[Start of Attachment]

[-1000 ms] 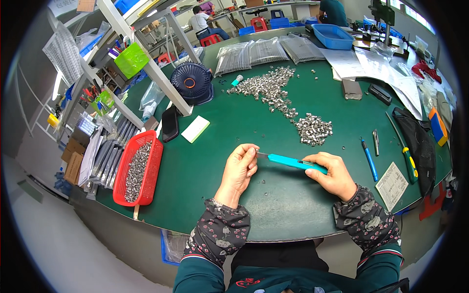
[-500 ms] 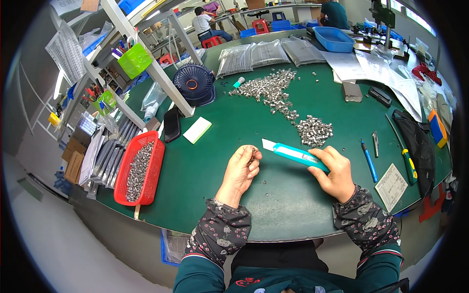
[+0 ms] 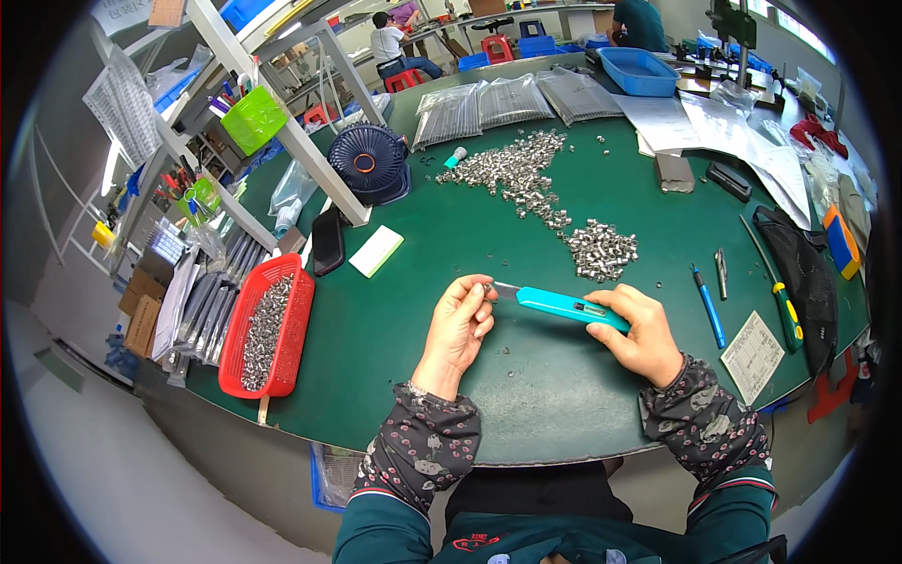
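My right hand (image 3: 643,335) is closed round a teal utility knife (image 3: 564,308), its blade out and pointing left. The blade tip meets a small metal part (image 3: 489,288) pinched between the thumb and fingers of my left hand (image 3: 457,329); most of that part is hidden by the fingers. Beyond the knife lies a small heap of short shiny metal sleeves (image 3: 602,250). A larger spread of similar sleeves (image 3: 512,169) trails off behind it. To the left, a red plastic basket (image 3: 303,320) holds many small metal pieces (image 3: 267,331).
On the green table (image 3: 423,376), a phone (image 3: 328,241), a notepad (image 3: 376,251) and a dark fan (image 3: 370,162) sit left, beside a shelf post. A blue pen (image 3: 709,308), a screwdriver (image 3: 787,315) and a black bag (image 3: 800,282) lie right. Bagged rods (image 3: 515,103) and a blue bin (image 3: 641,72) are farther back.
The knife has swung and moved left, so its blade now touches the part in my left hand. My left hand has barely shifted.
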Tool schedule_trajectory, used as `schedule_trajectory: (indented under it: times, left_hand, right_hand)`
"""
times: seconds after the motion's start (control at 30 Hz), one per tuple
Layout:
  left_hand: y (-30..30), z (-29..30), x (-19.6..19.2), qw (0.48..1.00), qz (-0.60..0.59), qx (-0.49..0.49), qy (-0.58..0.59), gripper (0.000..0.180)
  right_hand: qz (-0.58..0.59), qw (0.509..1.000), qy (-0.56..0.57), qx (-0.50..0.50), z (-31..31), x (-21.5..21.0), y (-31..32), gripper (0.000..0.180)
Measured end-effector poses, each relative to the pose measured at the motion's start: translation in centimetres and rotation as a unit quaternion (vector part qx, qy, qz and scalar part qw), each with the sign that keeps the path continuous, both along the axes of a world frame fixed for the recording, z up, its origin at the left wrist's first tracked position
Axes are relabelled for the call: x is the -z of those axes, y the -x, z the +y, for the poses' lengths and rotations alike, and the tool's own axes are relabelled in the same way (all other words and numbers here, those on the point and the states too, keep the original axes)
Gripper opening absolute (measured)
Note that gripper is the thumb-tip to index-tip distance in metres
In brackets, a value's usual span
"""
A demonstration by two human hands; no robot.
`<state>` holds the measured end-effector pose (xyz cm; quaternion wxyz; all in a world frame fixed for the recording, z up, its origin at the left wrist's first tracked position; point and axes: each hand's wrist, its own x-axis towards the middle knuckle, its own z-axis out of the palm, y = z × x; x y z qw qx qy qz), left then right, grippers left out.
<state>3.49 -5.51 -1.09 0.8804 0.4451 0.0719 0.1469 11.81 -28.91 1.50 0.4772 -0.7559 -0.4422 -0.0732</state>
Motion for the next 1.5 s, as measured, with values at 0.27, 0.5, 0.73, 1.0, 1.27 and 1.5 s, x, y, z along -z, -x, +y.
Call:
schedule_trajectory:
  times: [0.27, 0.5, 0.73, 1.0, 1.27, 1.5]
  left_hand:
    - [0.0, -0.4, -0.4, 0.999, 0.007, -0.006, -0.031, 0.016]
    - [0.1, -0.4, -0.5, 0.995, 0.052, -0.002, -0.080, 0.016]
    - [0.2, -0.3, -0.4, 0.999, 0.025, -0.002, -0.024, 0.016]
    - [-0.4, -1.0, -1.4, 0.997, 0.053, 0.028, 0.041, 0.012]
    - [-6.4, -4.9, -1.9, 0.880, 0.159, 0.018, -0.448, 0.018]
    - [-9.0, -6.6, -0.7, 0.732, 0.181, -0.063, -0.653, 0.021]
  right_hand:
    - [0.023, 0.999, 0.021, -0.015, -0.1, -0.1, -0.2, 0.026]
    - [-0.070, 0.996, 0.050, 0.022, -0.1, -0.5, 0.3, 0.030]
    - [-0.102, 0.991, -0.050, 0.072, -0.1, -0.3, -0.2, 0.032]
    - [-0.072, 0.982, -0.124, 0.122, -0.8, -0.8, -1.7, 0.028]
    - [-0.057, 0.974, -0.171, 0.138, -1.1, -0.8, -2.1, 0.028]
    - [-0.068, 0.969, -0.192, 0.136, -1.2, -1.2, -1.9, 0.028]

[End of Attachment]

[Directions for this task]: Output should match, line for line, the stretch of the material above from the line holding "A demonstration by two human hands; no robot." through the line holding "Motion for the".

[Exercise result]:
A demonstration by two human hands; no robot.
`<state>` holds the measured end-effector pose (xyz cm; quaternion wxyz; all in a world frame fixed for the recording, z up, its origin at the left wrist's first tracked position; point and axes: each hand's wrist, its own x-axis towards the middle knuckle, its own z-axis out of the palm, y = z × x; x y z qw qx qy qz), left then right, grippers left out.
<state>3.49 -5.51 -1.09 0.8804 0.4451 0.0719 0.1469 11.81 -28.91 1.50 0.4772 -0.7559 -0.4422 -0.0732</state>
Motion for the next 1.5 s, as measured, with values at 0.27, 0.5, 0.73, 1.0, 1.27 and 1.5 s, x, y, z along -z, -x, +y.

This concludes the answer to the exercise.